2,3,4,5,7,10,12,15,16,17,18,21,22,23,24,25,26,27,
28,29,30,34,37,38,40,41,43,44,45,49,
50,51,52,55,56,57,60,61,62,63,64,67,68,71,73,75,77,78,79,80,81,82,83,84,85,86,87,88
89,90,91,93,94,95

They said 63 total but I have 64? Sorry don't know if I have one wrong or they counted wrong?

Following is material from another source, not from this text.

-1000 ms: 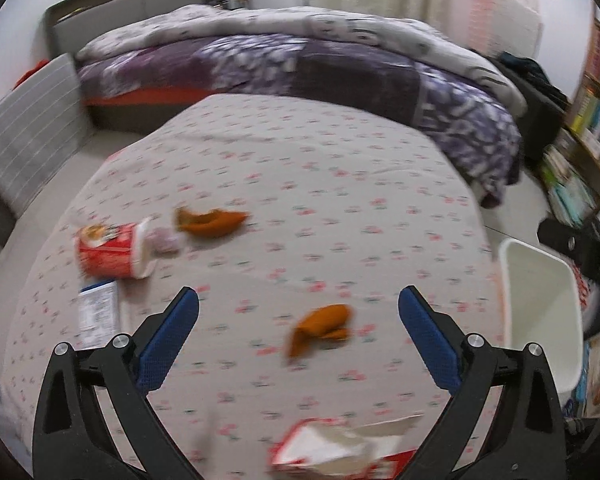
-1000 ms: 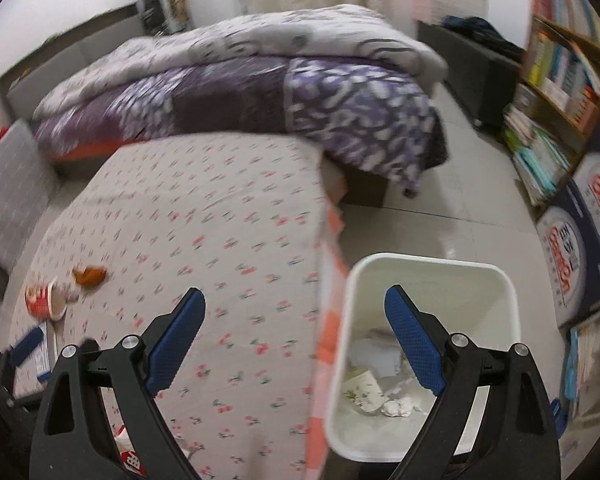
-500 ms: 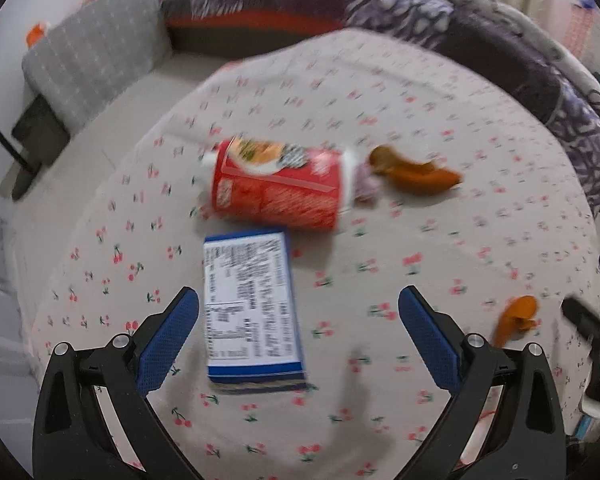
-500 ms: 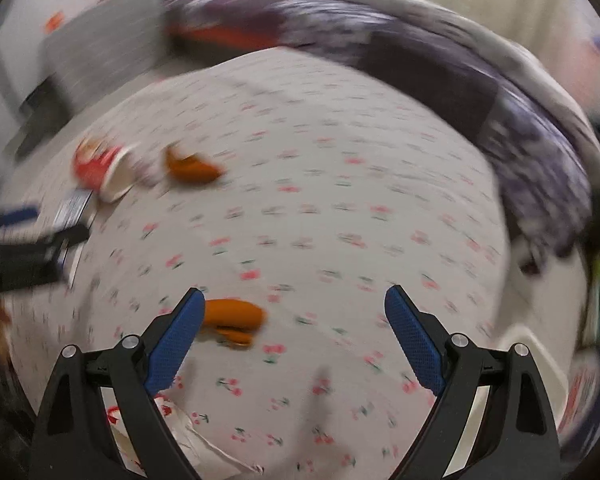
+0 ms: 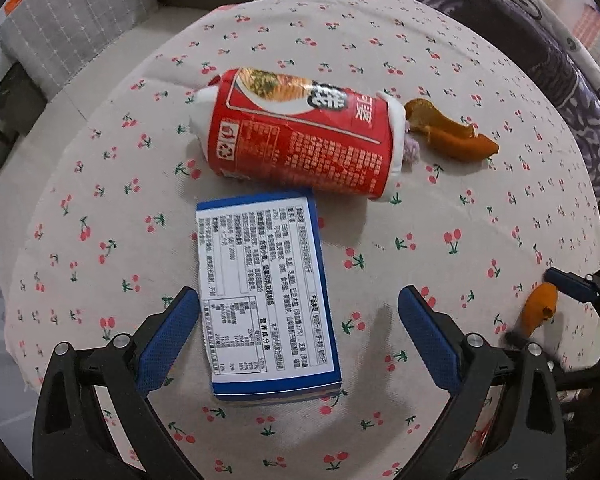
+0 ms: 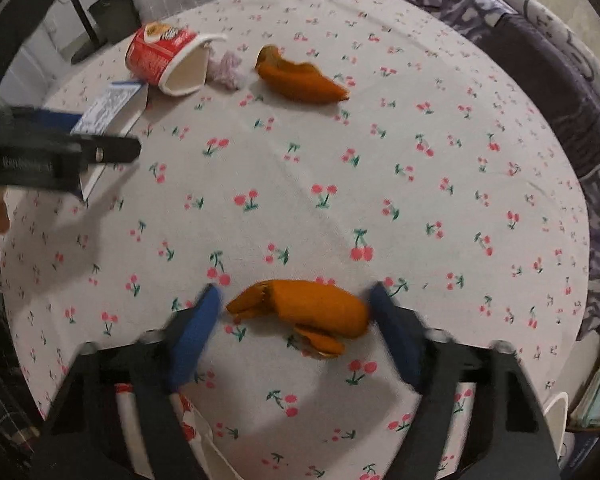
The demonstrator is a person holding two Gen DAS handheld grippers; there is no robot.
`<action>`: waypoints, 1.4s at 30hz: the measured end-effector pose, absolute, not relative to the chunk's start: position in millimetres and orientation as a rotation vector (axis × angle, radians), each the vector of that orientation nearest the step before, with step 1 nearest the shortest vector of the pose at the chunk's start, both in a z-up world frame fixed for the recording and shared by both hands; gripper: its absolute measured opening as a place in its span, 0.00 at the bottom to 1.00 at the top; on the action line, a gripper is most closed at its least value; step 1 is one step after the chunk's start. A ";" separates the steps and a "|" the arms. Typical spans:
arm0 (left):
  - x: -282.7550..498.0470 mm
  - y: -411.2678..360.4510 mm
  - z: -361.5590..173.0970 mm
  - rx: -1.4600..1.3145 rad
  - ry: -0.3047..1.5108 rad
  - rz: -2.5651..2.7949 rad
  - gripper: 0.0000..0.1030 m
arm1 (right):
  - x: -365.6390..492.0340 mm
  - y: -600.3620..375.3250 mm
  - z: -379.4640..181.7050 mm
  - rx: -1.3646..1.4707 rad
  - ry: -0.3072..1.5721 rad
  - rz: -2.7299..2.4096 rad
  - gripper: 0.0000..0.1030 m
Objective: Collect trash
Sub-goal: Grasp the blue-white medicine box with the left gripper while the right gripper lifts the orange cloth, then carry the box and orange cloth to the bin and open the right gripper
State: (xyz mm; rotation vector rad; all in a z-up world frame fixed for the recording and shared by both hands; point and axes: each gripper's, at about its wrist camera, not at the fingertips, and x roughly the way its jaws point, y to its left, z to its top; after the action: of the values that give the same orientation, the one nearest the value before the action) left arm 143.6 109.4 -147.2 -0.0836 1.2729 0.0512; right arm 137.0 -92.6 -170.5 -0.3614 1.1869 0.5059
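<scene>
On the cherry-print tablecloth [image 5: 420,208], a blue and white box [image 5: 266,298] lies flat between the fingers of my open left gripper [image 5: 296,340]. A red noodle cup [image 5: 300,138] lies on its side just beyond it, with an orange peel [image 5: 448,132] to its right. My right gripper [image 6: 294,324] is open around a second orange peel [image 6: 304,308], its fingers on either side. The cup [image 6: 164,58], box [image 6: 108,110] and far peel [image 6: 300,78] also show in the right wrist view.
A lilac crumpled scrap [image 6: 226,70] lies by the cup mouth. A red and white wrapper [image 6: 188,428] lies under the right gripper. A white bin's rim [image 6: 556,412] shows at the table's right. A grey cushion [image 5: 72,20] and purple bedding [image 5: 560,52] lie beyond.
Both grippers swung from the bin side to the table and dropped low. The left now straddles the box; the right has closed in around the near orange peel.
</scene>
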 end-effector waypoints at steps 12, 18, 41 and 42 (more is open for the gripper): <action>132.9 107.0 -138.9 -0.046 1.213 0.043 0.51 | 130.8 -92.4 -148.1 -0.295 1.122 0.403 0.34; 126.4 104.3 -108.4 -0.094 1.103 0.033 0.51 | 130.9 -105.4 -115.4 -0.142 1.026 0.318 0.34; 118.9 3.7 -52.2 -0.051 0.829 -0.096 0.51 | 99.7 -179.2 -61.0 0.097 0.803 0.100 0.35; 118.9 -1.1 -52.1 -0.051 0.828 -0.106 0.51 | 98.7 -183.2 -60.4 0.100 0.802 0.093 0.35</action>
State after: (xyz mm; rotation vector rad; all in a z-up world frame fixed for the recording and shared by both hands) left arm 118.9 -1.1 -52.1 -0.0507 0.8283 -0.1064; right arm 98.7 -183.2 -60.4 0.1002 0.8023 0.0928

sorry don't have any info on the Qual except they were running the waterblind.
________
Mexico Hotels


----------



## huntinman (Jun 1, 2009)

Brenda said:


> Open Callbacks to the landblind
> 
> 2,3,4,5,7,10,12,15,16,17,18,21,22,23,24,25,26,27,
> 28,29,30,34,37,38,40,41,43,44,45,49,
> ...


Brenda, you are amazing! If you are at a trial, it's the next best thing to being there. I always watch for the callbacks and appreciate you doing what you do.


----------



## Carronade Retrievers (Jan 12, 2005)

Open land blinds started at about 9am. Double poisen birds. Short blind ran past PB. Long PB was thrown away from the line to the blind. And, the PB on the long blind was quite a ways out. Along with all of this excitement were numerous other factors and places to get in trouble. Needless to say handlers were on thier toes and toot-tooting.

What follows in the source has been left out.